North’s party meeting — place for show

By Andrei Lankov
It is widely known that in the next few days a major gathering of party officials will take place in Pyongyang. This news is being greatly discussed in the international media.
However, a careful look through the publications clearly indicates: most authors seemingly do not have a clue about the type of gathering which they are talking about.
Journalists usually describe it by vogue terms like “party meeting” or “convention.” Well, these statements are true in a sense ― after all, if the U.S. Senate can be described as a “meeting of political heavyweights from the countryside,” then why not?
Yet, plain mistakes are manifold. For example, media talk about the coming “party congress.” It is wrong: the “party congress” is an official expression, a name of a peculiar North Korean party/state institution and “party congress” is not what is going to happen this time.
One major newspaper informed us that this is going to be the “largest party meeting in 44 years” (completely wrong).
So, facing this havoc, the current author, being above all a professor of history, could not resist the professional urge and chose to use this column to deliver a short lecture on the North Korean political structure and the coming Party Conference.
Yes, dear readers, please remember that this is not some mysterious “convention” or, God forbid, a “party congress,” but a party conference!
North Korea was created as a classical Leninist party-state. The country is run by the Workers’ Party, a local version of a Leninist party, and most of its bureaucratic features emulate the now defunct Communist Party of the Soviet Union.
A Leninist party is a rigid hierarchical structure. All political decisions are made by the party committees, with the Central Committee and Politburo sitting at the very top of the power pyramid.
The higher-level party committee has absolute control of lower-level bodies, much like in an army where a divisional headquarters sends orders to headquarters of the subordinate brigades and battalions.
In real life the committees are self-appointed: the committee members (especially its top functionaries, euphemistically known under the humble name of “secretaries”) either decide themselves who will join them or obediently accept the candidates appointed by higher level committees.
On paper all those committees, including the almighty Central Committee, are elected bodies. In all communist countries from time to time gatherings of the supposedly elected representatives were arranged, and those gatherings “elected” the Central Committee members.
These meetings were vestiges of a much earlier stage in the history of world communism, a reminder of the times when communist parties were democratic.
Following the Soviet tradition ― Leninist parties in most communist countries merely copy and pasted the statute of the Soviet party ― there were two types of such gathering. One is called a “party congress” while another bears the name of a “party conference.”

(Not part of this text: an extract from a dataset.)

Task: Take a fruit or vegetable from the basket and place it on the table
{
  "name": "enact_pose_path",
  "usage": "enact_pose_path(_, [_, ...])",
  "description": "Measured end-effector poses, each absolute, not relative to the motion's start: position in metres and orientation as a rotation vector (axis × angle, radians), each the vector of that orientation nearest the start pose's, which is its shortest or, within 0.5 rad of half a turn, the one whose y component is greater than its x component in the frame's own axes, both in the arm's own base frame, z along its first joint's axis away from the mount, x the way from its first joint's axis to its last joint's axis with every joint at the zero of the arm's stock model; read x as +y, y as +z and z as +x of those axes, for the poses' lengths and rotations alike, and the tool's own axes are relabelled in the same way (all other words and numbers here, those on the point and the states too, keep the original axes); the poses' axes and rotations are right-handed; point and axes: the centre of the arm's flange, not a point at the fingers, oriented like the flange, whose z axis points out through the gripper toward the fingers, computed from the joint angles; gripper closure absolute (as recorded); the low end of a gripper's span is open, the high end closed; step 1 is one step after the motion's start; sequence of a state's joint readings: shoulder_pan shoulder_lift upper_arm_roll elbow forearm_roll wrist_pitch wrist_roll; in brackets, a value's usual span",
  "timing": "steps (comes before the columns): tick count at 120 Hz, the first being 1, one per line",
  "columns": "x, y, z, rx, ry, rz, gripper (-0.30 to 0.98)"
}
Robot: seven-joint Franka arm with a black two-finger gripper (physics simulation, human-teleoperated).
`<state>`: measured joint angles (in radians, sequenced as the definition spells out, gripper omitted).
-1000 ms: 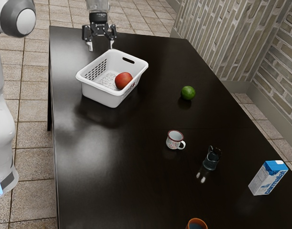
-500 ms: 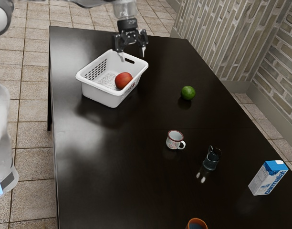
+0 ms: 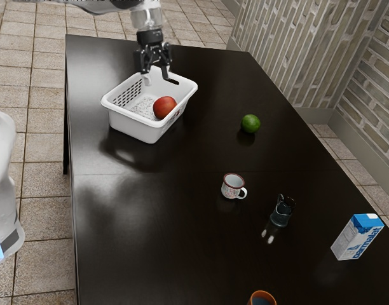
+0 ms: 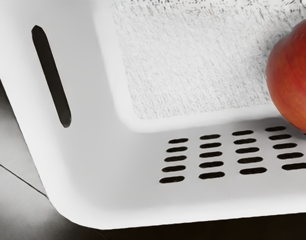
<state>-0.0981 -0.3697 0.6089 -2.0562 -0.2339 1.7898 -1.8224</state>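
Though open-topped, basket (image 3: 132,126) around fruit (image 3: 164,107).

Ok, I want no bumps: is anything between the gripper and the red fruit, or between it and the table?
Nothing visible blocks the gripper from the red fruit. The basket's wall stands between that fruit and the table, so lifting over it seems necessary.

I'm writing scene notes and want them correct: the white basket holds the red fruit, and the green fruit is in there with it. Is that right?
Not quite: the green fruit lies outside the basket, directly on the table, as the exterior view shows. The red fruit is in the basket.
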Motion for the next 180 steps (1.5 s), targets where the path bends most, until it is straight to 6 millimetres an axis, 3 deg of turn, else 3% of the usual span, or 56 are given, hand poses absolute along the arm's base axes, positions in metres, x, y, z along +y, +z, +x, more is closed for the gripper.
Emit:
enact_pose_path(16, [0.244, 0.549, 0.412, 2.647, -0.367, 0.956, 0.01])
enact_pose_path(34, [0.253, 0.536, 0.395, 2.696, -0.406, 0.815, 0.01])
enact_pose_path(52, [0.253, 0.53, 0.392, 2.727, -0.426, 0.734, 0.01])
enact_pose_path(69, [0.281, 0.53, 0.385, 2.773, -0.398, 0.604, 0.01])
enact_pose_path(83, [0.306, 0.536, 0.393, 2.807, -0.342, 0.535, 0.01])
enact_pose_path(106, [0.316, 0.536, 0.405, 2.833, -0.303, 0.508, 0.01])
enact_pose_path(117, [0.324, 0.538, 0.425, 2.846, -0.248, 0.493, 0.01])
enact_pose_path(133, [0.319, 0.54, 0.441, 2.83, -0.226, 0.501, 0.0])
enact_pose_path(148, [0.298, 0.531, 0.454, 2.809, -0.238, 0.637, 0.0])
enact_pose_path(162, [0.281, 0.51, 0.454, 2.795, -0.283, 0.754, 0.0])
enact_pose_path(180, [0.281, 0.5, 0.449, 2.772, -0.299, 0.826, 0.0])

Congresses are supposed to meet at regular intervals. For example, in North Korea the party statute stipulates that a party congress should be held every five years.
The conferences can be held between the party congresses whenever the leadership sees fit. Usually, a conference is seen as similar but slightly inferior to a full scale congress.
Theoretically, representatives at conferences/congresses are elected, but in real life they are appointed by the local party committees.
During conference/congress proceedings, the representatives unanimously vote in the list of the Central Committee members which is drafted beforehand. No argument or discussion is tolerated, no consideration of alternative candidates is allowed.
This is how all decisions are made during these functions: representatives obediently vote for any resolutions and documents which are presented to them.
Apart from this show of “democracy” (almost comically shallow) those huge gatherings serve another purpose: those are the places where the most important public announcements are made.
The problem is that since long ago North Korea has demonstrated a peculiar unwillingness to keep up with this pseudo-democratic decorum.
While other ruling Communist parties staged shows at required intervals, in North Korea not a single party congress ever met in time, and the last congress took place in 1980. The last conference was even earlier, in 1966.
Therefore, the decision to hold the conference is an unusual one. Last time, in 1980, the Party Congress met to announce the anointment of Kim Jong-il as the successor to his father. Nowadays, it is almost universally expected that the conference will do the same in regard to his son.
But why did they decide to have a humbler conference, not a full-scale congress? It seems to be related to one North Korean peculiarity.
During a congress, lavish gifts are traditionally bestowed on people and officials, and now the North Korean state cannot afford such generosity.
Sufficient to remember, that back in the 1980s Kim Il-sung complained to Soviet and Chinese diplomats that he could not hold another congress due to a shortage of funds.
By now, all decisions which will be voted on by the conference have clearly been drafted, the representatives have been provided with their suits and bags, and the names of the new Central Committee members have also been decided.
The conferences and congresses are not places for discussions, but rather a place for show. Soon we will be treated with such a show.